L’attaque surprise du Hamas qui a débuté samedi matin, dont les images se sont rapidement répandues sur les réseaux sociaux, a provoqué depuis plusieurs jours un profond choc et une profonde confusion en Israël. La menace de roquettes et d’attentats suicides a toujours existé, mais personne n’aurait cru possible une attaque de cette ampleur, sur le territoire israélien. Les images de parapentistes, d’un char capturé et d’un poste de contrôle pris à la frontière avec Gaza ont fait une énorme impression.

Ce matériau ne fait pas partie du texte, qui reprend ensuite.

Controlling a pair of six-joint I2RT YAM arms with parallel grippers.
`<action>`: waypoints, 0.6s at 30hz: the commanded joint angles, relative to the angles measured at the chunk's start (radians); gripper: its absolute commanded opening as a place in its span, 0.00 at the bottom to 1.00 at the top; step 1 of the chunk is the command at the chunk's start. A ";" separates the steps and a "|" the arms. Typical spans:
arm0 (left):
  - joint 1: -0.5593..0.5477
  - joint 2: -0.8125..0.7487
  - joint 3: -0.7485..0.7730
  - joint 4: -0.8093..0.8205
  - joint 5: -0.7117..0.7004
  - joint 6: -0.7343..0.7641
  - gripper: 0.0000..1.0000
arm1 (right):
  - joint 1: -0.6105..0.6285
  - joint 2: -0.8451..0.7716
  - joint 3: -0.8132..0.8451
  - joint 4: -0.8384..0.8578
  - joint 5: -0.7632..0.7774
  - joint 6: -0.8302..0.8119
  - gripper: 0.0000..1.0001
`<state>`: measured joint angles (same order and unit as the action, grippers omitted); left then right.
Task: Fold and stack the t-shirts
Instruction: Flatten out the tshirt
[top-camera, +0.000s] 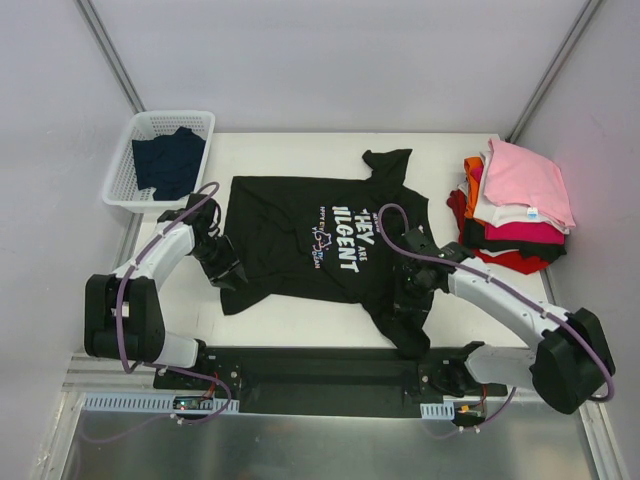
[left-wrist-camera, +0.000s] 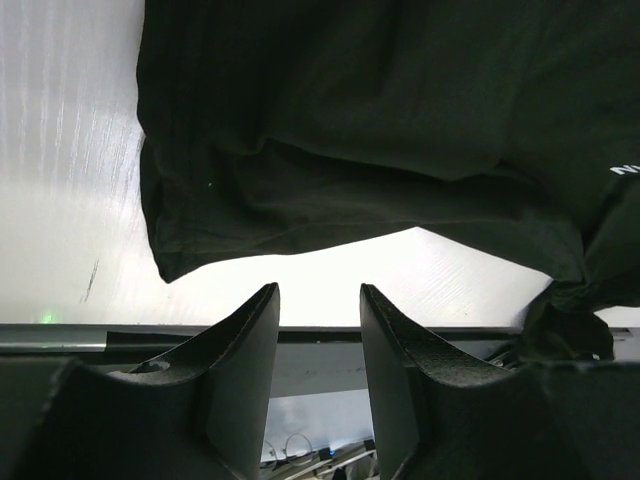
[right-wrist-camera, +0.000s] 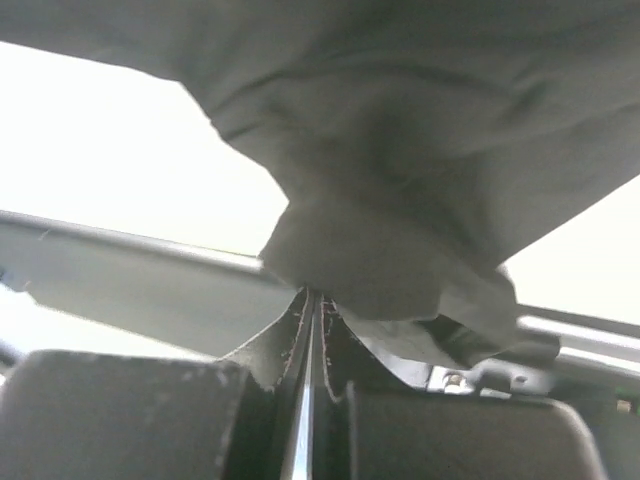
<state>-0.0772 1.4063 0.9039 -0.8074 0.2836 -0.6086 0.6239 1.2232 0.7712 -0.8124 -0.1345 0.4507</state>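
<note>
One black t-shirt (top-camera: 290, 240), white-lettered, lies rumpled; right claw (right-wrist-camera: 312, 296) pinches it, left claw (left-wrist-camera: 318, 292) spread.

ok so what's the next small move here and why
Probably ease the left gripper forward and shut it on the edge of the black t-shirt. Its jaws stand open and empty just short of the cloth, while the right gripper is shut on a bunch of it.

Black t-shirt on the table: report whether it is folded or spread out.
Spread out: the black t-shirt lies open, lettering showing, no fold made; one corner bunches at the right pincer.
</note>
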 joint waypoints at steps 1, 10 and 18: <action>0.005 0.019 0.035 0.002 0.035 0.012 0.38 | 0.066 -0.083 0.091 -0.204 -0.016 0.051 0.01; 0.005 0.023 0.041 0.007 0.042 0.013 0.38 | 0.163 -0.235 0.062 -0.399 -0.040 0.138 0.01; 0.004 0.029 0.044 0.008 0.032 -0.002 0.38 | 0.241 -0.356 -0.035 -0.453 -0.085 0.244 0.01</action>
<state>-0.0772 1.4326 0.9142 -0.7898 0.3088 -0.6094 0.8326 0.9180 0.7830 -1.1847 -0.1829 0.6018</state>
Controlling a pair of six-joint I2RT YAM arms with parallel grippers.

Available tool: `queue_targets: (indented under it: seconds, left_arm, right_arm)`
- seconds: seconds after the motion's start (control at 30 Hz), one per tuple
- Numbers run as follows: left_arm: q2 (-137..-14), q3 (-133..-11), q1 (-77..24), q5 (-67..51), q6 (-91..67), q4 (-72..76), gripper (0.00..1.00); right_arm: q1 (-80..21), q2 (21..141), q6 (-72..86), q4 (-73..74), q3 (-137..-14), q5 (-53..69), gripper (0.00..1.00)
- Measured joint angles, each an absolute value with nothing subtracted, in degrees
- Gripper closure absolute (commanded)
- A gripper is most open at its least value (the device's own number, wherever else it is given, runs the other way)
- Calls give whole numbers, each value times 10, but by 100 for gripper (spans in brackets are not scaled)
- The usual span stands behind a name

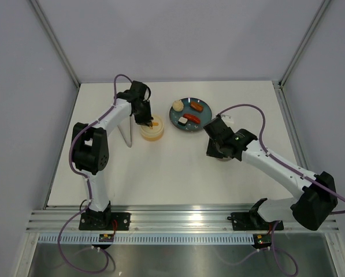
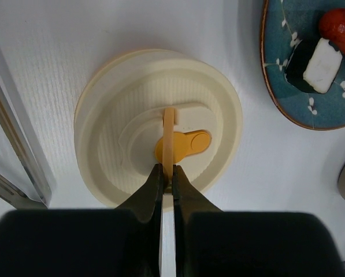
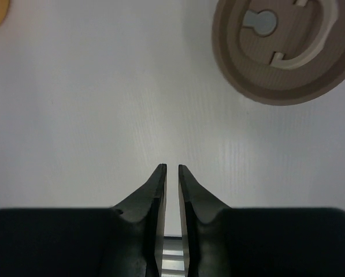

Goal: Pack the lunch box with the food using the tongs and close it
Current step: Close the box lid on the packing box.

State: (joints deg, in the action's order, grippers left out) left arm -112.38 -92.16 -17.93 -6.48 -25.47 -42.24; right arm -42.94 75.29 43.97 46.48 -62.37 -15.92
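Now left hand (image 2: 167,169) pinches strap (image 2: 169,130) atop lunch box (image 2: 117,98).

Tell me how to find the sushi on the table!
Look toward the far side of the white table for the round teal plate. A cream bun, two red sausages and the sushi lie on it. The sushi is the only white block with a black band, on the plate's side nearest the robot.

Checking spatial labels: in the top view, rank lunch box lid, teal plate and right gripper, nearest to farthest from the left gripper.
1. lunch box lid, held by the left gripper.
2. teal plate, to its right.
3. right gripper, far right.
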Motion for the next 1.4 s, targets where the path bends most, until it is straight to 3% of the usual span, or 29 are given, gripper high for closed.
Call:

Cela ressemble à une répétition de la guerre du Yom Kippour, rien qu’en raison de la date : cette guerre contre Israël a commencé le 6 octobre 1973, il y a exactement cinquante ans. Samedi, lorsque le Hamas a envahi le pays par voie terrestre, maritime et aérienne, c’était le 7 octobre. Et comme en 1973, Israël semble avoir été mal informé des projets d’attaque, alors même que les services de renseignement israéliens sont considérés parmi les meilleurs au monde.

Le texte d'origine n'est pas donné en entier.